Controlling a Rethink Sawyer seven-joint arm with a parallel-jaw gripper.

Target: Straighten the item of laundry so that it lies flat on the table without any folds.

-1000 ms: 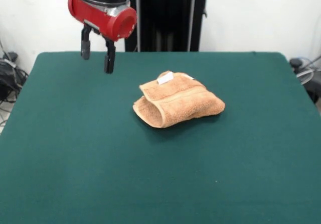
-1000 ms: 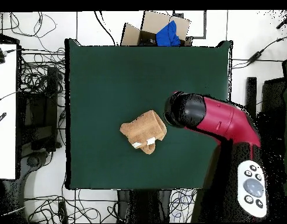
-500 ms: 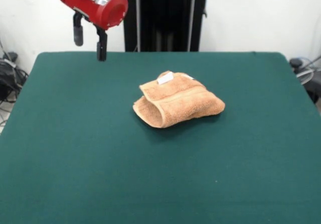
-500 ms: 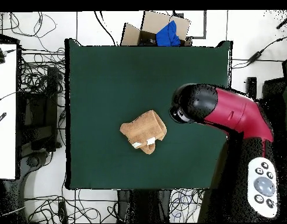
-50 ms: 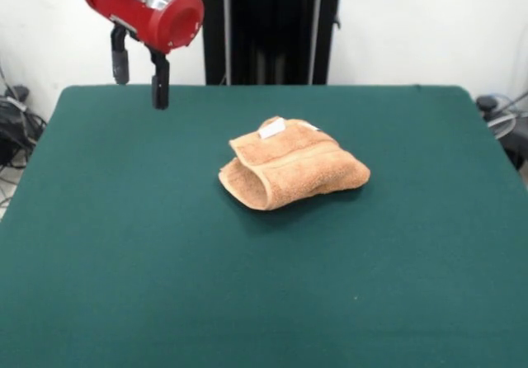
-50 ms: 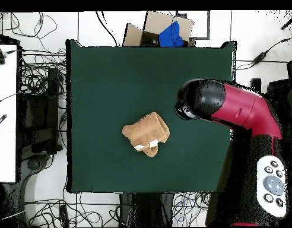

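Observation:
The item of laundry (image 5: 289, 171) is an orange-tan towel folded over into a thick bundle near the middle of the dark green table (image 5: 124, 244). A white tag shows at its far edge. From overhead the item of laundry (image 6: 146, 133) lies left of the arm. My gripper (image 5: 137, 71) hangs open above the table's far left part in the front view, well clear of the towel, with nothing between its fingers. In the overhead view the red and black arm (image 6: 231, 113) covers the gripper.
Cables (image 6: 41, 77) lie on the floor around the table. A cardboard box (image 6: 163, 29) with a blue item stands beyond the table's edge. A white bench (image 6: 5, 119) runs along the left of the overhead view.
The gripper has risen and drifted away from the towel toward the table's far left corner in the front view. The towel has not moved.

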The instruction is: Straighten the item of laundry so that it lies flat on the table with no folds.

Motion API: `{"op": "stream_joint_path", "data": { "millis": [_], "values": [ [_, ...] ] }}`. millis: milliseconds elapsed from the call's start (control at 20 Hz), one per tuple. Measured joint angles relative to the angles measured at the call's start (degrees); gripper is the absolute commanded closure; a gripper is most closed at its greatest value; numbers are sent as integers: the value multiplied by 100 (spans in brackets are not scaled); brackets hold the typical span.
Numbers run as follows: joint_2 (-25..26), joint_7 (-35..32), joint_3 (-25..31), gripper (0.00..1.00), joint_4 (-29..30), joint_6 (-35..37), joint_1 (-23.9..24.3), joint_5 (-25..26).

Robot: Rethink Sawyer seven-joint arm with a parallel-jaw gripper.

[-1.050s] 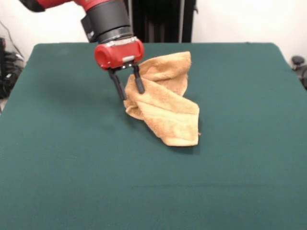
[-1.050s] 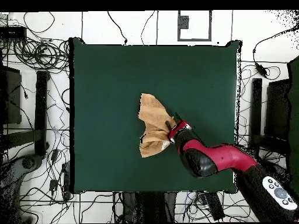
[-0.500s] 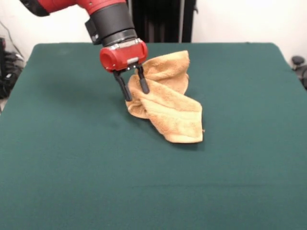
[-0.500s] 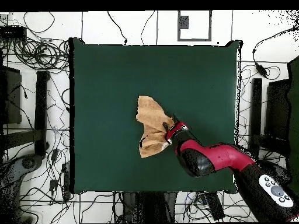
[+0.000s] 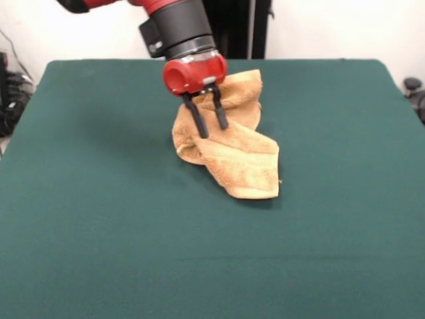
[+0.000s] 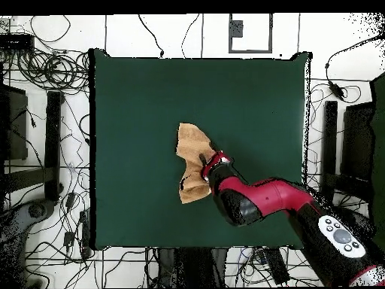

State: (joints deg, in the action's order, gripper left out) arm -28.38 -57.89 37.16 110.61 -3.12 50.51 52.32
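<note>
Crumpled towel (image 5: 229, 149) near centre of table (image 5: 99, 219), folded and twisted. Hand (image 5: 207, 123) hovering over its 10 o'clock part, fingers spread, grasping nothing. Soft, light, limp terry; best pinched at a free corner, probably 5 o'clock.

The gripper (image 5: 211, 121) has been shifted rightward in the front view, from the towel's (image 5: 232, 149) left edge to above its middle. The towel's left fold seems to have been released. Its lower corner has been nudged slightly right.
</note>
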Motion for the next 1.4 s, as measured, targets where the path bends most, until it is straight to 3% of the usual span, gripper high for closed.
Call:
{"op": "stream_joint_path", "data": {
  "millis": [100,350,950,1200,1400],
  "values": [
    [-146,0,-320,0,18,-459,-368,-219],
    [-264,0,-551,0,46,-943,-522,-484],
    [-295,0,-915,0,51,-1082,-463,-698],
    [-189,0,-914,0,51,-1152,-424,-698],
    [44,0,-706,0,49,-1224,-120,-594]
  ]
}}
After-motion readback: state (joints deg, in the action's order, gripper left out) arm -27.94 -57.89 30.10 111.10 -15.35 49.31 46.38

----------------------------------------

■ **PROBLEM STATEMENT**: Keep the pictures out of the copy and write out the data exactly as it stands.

■ **ANSWER FOR THIS EXERCISE**:
Controlling a Rethink Sawyer seven-joint arm with a parallel-jaw gripper.

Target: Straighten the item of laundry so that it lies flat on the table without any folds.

-1000 ms: 
-1000 ms: 
-500 ms: 
-500 ms: 
-50 ms: 
-50 ms: 

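Observation:
The item of laundry (image 5: 289, 171) is an orange-tan towel folded over into a thick bundle near the middle of the dark green table (image 5: 124, 244). A white tag shows at its far edge. From overhead the item of laundry (image 6: 146, 133) lies left of the arm. My gripper (image 5: 137, 71) hangs open above the table's far left part in the front view, well clear of the towel, with nothing between its fingers. In the overhead view the red and black arm (image 6: 231, 113) covers the gripper.
Cables (image 6: 41, 77) lie on the floor around the table. A cardboard box (image 6: 163, 29) with a blue item stands beyond the table's edge. A white bench (image 6: 5, 119) runs along the left of the overhead view.
The gripper has risen and drifted away from the towel toward the table's far left corner in the front view. The towel has not moved.
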
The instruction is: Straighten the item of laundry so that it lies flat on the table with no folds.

Motion API: `{"op": "stream_joint_path", "data": { "millis": [_], "values": [ [_, ...] ] }}`. millis: milliseconds elapsed from the call's start (control at 20 Hz), one per tuple. Measured joint angles relative to the angles measured at the call's start (degrees); gripper is the absolute commanded closure; a gripper is most closed at its greatest value; numbers are sent as integers: the value multiplied by 100 (spans in brackets are not scaled); brackets hold the typical span.
Numbers run as follows: joint_2 (-25..26), joint_7 (-35..32), joint_3 (-25..31), gripper (0.00..1.00), joint_4 (-29..30), joint_6 (-35..37), joint_1 (-23.9..24.3), joint_5 (-25..26).

Robot: Rethink Sawyer seven-joint arm with a parallel-jaw gripper.

[-1.050s] 
[-1.050s] 
[-0.500s] 
[-0.500s] 
[+0.000s] 
[+0.000s] 

State: (joints deg, in the action's order, gripper left out) arm -28.38 -57.89 37.16 110.61 -3.12 50.51 52.32
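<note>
Crumpled towel (image 5: 229, 149) near centre of table (image 5: 99, 219), folded and twisted. Hand (image 5: 207, 123) hovering over its 10 o'clock part, fingers spread, grasping nothing. Soft, light, limp terry; best pinched at a free corner, probably 5 o'clock.

The gripper (image 5: 211, 121) has been shifted rightward in the front view, from the towel's (image 5: 232, 149) left edge to above its middle. The towel's left fold seems to have been released. Its lower corner has been nudged slightly right.
</note>
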Motion for the next 1.4 s, as measured, targets where the path bends most, until it is straight to 3% of the usual span, gripper high for closed.
Call:
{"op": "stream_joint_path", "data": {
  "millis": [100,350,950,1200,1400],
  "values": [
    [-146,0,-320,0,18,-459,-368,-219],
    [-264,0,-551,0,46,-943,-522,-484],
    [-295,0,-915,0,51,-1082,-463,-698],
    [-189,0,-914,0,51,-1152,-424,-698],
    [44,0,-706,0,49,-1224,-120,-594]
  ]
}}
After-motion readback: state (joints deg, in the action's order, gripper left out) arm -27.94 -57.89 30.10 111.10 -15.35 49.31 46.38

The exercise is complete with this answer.